Покончив с этим делом, я направился к центру городка, идя по главной улице. Дойдя до моста, перекинутого через Ариччу, я остановился, чтобы немного отдохнуть, и тут внимание мое было привлечено руинами в виде двух огромных конусов, расположенных справа под мостом, вблизи маленького кладбища. Я спросил у прохожего, что это за руины, и он ответил мне: «Гробница Горациев и Куриациев». Я вспомнил, что слышал когда-то в мастерской об этих шести воинах, заслуживших бессмертие тем, что они между собой разрешили длинную и кровопролитную войну между Римом и Альбой, и это тогда же воспламенило мое воображение. Тем временем стало смеркаться. Я вернулся в центр городка и, зайдя в лавочку с теми двадцатью пятью чентезими, ко* торые представляли собой все мое достояние, купил на десять чентезими хлеба, на десять — сыру и на оставшиеся пять — большой стакан вина, которое достал в ближайшей остерии. Вино было такое сладкое и крепкое, что я слегка опьянел. И вот в состоянии некоего, если можно так сказать, мрачного блаженства я вернулся на мост.
Настала ночь. Я чувствовал себя усталым, сонным. Почти ничего не соображая, спустился по узкой тропинке на кладбище, к подножию поразившей мое воображение гробницы. И там, вспоминая, как мама укачивала меня в детстве на коленях, ласково поглаживая рукой по лбу, я под кваканье лягушек, далекий лай собак и треск кузнечиков крепко заснул. Проснулся глубокой ночью. Меня разбудил холод. Было совершенно тихо. Узкий серп луны, то появляясь из-за туч, то опять скрываясь, выхватывал из темноты белый мрамор ближайших могил. Это настраивало на мысли о смерти. В сознании моем теснились какие-то образы. Я снова задремал, уже не отличая действительности от сновидений. В этом полузабытьи я видел себя римским воином, взрослым мужчиной с грудью гладиатора, в великолепной обуви с золотыми пряжками, в роскошном, украшенном резьбой шлеме, со щитом и коротким мечом с чеканным изображением военных аллегорий, в богатейшей пурпурной мантии. . . Я проснулся окончательно, когда запели далекие петухи. В окружающей меня действительности не было ничего похожего на мои сны. Упадок сил и невыносимый холод вызвали у меня судорожную зевоту. От нее и от поднявшейся одновременно икоты я так и не смог избавиться всю дорогу, пока шел в мастерскую. В шесть утра я уже был там и, сев в ожидании хозяина на землю' у дверей, тотчас задремал. Мастро Пеппе очень удивился, застав меня уже на месте, и спросил, в какой гостинице я провел ночь. Узнав правду, он с трудом мог поверить мне, но поверив, очень пожалел меня.
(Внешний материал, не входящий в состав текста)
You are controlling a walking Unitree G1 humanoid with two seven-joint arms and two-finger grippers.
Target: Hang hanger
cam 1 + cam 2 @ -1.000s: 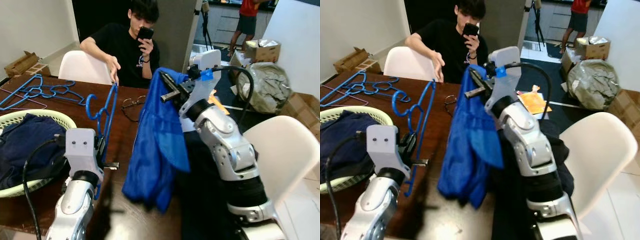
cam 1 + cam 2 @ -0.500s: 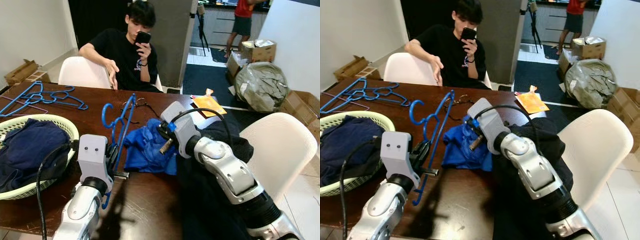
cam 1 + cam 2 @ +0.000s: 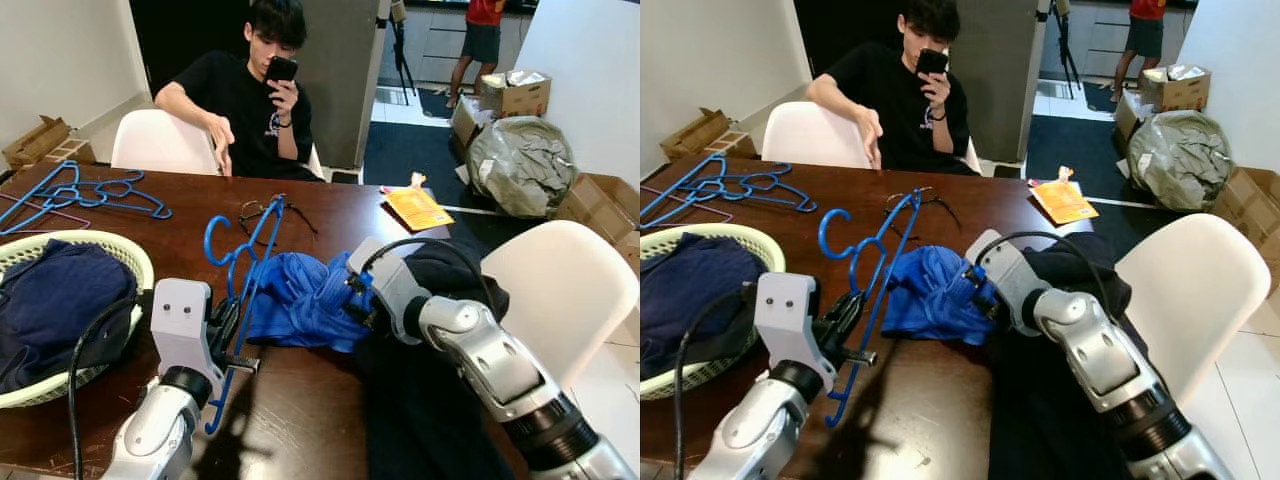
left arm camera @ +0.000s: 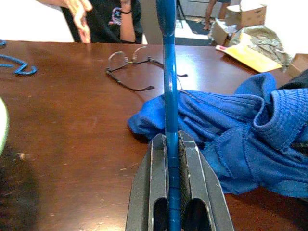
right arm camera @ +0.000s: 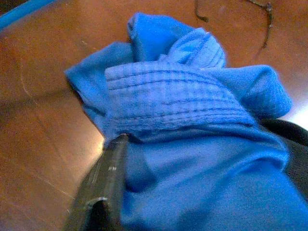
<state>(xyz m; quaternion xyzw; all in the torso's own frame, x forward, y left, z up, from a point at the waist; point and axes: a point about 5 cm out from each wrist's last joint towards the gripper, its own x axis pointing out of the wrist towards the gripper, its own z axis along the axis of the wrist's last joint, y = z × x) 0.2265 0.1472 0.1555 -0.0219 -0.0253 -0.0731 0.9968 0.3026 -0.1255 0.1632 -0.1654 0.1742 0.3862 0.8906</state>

Как только мастерская была открыта, я с большим рвением принялся за работу. Вычистил скамьи, привел в порядок разбросанное железо, подмел пол, сгреб в одну кучу повсюду валявшуюся стружку, разложил по размерам железные прутья, разбил куски каменного угля для кузнечного горна. И, проделав все это, почувствовал удовлетворение.
Когда пришли рабочие — пробило семь — они с удивлением переглянулись. Мастерская была неузнаваема. Мастро Пеппе, который попыхивая трубкой, молча, со вниманием наблюдал за моей работой, наконец подошел ко мне и, хлопнув меня по плечу, сказал: «Ты славный парнишка». И спросил меня, завтракал ли я? Я ответил, что вообще никогда не завтракаю, но если бы мне сейчас и захотелось поесть, я бы этого не смог по той причине, что в кармане у меня ни одного сольдо. И тут же попросил хозяина оплачивать мне полдня тотчас же, как только первая половина работы будет мною выполнена. Иначе мне не на что будет питаться. Он великодушно обещал, что в первую неделю будет платить мне одну лиру в день и в полдень выдал эту лиру авансом. В общем мне в несколько часов удалось завоевать доверие хозяина и уважение рабочих.- Я был по-настоящему горд и доволен собой.